THE JOURNAL OF EDUCATION, COMMUNITY, AND VALUES


An RSS Feed Analysis Application and Corpus Builder

Shereen Khoja, Pacific University Oregon

1. Introduction

This article describes a software application that downloads given RSS feeds and compiles them into a corpus. The user simply supplies RSS feed addresses and the application automatically connects to the feeds, downloads them and strips any formatting tags. The application incorporates the Expat () XML parser to identify the tags in the RSS feeds, and the user has the flexibility to define what they would like to keep and what is to be stripped [1]. The application was tested on a project to analyze Middle-Eastern blogs. Thirty-seven blogs were downloaded using the RSS Feed Analyzer and compiled into a corpus of 131,836 words. Both the RSS Feed Analyzer and corpus are freely available under the GNU General Public Licence.

2. Motivation

The motivation behind building an application to automatically download RSS feeds is the frustration that I feel working in the field of Arabic Computational Linguistics in the lack of corpus creation and analysis tools. I know that I am not alone in feeling this frustration, and researchers use various ad-hoc techniques to get through this basic step. As quoted by Al-Sulatie and Atwell [2]:

".. it is still difficult to use corpus analysis tools such as concordancers in handling Arabic text unless they are used in Arabic windows, and even so the result is not as tidy as in the case of languages with Roman script. Since our corpus will be available on the Internet we hope it would be an interesting challenge for software engineers to develop suitable analysis tools."

My research in Arabic Computational Linguistics has focused on Modern Standard Arabic, the Arabic used in most of the written forms of the text, as well as the Arabic used by newscasters on television. This form of Arabic is understood by everyone in the Arab world but it is not the form Arabs use when speaking to each other. Instead, they use a colloquial form that differs from country to country, and in fact region to region. An Arabic speaker from Saudi Arabia would have a difficult time understanding the colloquial Arabic being spoken by a speaker from Morocco, and in these situations, both speakers will resort to the Modern Standard form of Arabic. This is known as Diglossia in the field of linguistics [3].

It is the colloquial form of Arabic and developing linguistic tools for this form of Arabic that is of interest to me now since research on Modern Standard Arabic is now quite prolific. My first step in investigating colloquial Arabic is to collect a corpus of Arabic blogs.

The growth in blogging has provided language researchers with a new form of writing to investigate various linguistic properties. Examples of this research include: an investigation to determine the mood of a blogger based on the text of a post [4], an analysis of the genre of blogs [5], and the development of an automated trend discovery for blogs [6].

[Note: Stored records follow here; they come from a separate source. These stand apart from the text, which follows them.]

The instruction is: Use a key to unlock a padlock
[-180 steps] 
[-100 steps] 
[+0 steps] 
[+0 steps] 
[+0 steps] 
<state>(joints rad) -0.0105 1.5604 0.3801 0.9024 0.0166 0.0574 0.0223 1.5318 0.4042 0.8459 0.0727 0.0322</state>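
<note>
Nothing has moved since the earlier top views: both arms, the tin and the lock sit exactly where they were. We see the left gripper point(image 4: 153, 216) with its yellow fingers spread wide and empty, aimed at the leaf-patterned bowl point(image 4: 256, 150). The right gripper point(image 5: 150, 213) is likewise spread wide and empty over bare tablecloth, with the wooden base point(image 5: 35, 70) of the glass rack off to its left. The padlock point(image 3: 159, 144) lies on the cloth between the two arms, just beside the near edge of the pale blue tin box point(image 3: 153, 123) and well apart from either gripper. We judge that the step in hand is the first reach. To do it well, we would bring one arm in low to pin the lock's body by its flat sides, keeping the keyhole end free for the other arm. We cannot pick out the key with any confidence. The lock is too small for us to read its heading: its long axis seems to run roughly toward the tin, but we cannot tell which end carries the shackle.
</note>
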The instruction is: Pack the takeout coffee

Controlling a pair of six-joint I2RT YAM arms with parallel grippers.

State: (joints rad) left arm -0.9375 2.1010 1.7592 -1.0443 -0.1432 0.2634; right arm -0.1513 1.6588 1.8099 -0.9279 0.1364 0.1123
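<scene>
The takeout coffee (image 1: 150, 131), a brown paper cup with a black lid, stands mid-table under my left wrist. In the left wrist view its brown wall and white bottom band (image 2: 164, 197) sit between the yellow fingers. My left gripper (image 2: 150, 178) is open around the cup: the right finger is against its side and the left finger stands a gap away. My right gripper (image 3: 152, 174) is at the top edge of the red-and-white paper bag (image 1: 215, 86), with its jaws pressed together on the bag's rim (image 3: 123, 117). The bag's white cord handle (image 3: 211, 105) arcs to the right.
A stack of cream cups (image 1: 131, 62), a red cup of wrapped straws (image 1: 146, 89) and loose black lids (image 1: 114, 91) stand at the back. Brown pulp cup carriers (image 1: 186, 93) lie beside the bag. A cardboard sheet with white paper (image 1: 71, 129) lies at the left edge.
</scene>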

There has been little to no research on Arabic blogs and no corpus of Arabic blogs currently exists. Compiling a corpus of Arabic blogs is the first step in analyzing the Arab blogosphere and investigating trends within that community.

3. The RSS Feed Analysis Application

An RSS Feed is an XML document used to publish frequently updated web content such as blogs. The format of these documents is mostly standardized, though there are exceptions. RSS feeds contain metadata such as information about the author and the host, and site data such as a blog item or post, and user comments on that post. An example of a blog and its RSS feed are shown in figures 1 and 2 below.



Figure 1: An Arabic Blog Site



Figure 2: The Source of an RSS Feed

The RSS Feed Analysis Application begins by reading in a file of type "cbl," which is an XML file that contains parameters for the application. "cbl" is short for Corpus Builder Language and is an XML format specifically created for the RSS Feed Analysis Application. An example of such a file is:



Figure 3: An Example "cbl" File

The "cbl" file consists of two parts: the Builder and the Ingester, which are used by the parts of the application with the same name. The Builder uses all of the sources between the tags to download the RSS feeds. The example file above contains only one source, but many of these can be described in the "cbl" file. No analysis is done at this point.

Source contains a name for the output file, a data adaptor, a location, and metadata. The output file name is used as the name of an XML file produced by the builder that lists the location of the downloaded RSS feed and the source of the feed. The data adaptor is the type of input used to build the corpus. Currently the only acceptable type is RSS, but the application is designed in a modular way so that handlers for other adapters such as email or message boards could be added. The location is the URI (Uniform Resource Identifier) of the RSS feed. Finally, the metadata can be anything that the user desires. In the example I have here, I am specifying the author, gender and country of the blogger. This information is not found within the RSS feed and must be added manually.

The Builder

The builder uses the information in the "cbl" file to produce three files for each specified source. These files are the "document" file shown below and two other files: the data file is a copy of the raw RSS feed, and the info file contains information obtained from the server such as the date downloaded, the date last modified and the content type.



Figure 4: An Example Document File

The Ingester

The Ingester analyzes the downloaded RSS feed to produce the corpus. The second part of the "cbl" file contains an ingester tag, which contains the information used to build the corpus. This includes the source that points to the document file produced by the Builder. The ingester tag also contains a content tag that lists the tags that are going to be used to build the corpus. In the "cbl" file shown in Figure 3 above, only one tag is used, which is the "content:encoded" tag. Many of these tags could be listed, for example if the user wanted the corpus to contain the title of the article as well as the content. The RSS analysis application is developed in such a way as to give the user flexibility in what they want downloaded and stored in the corpus.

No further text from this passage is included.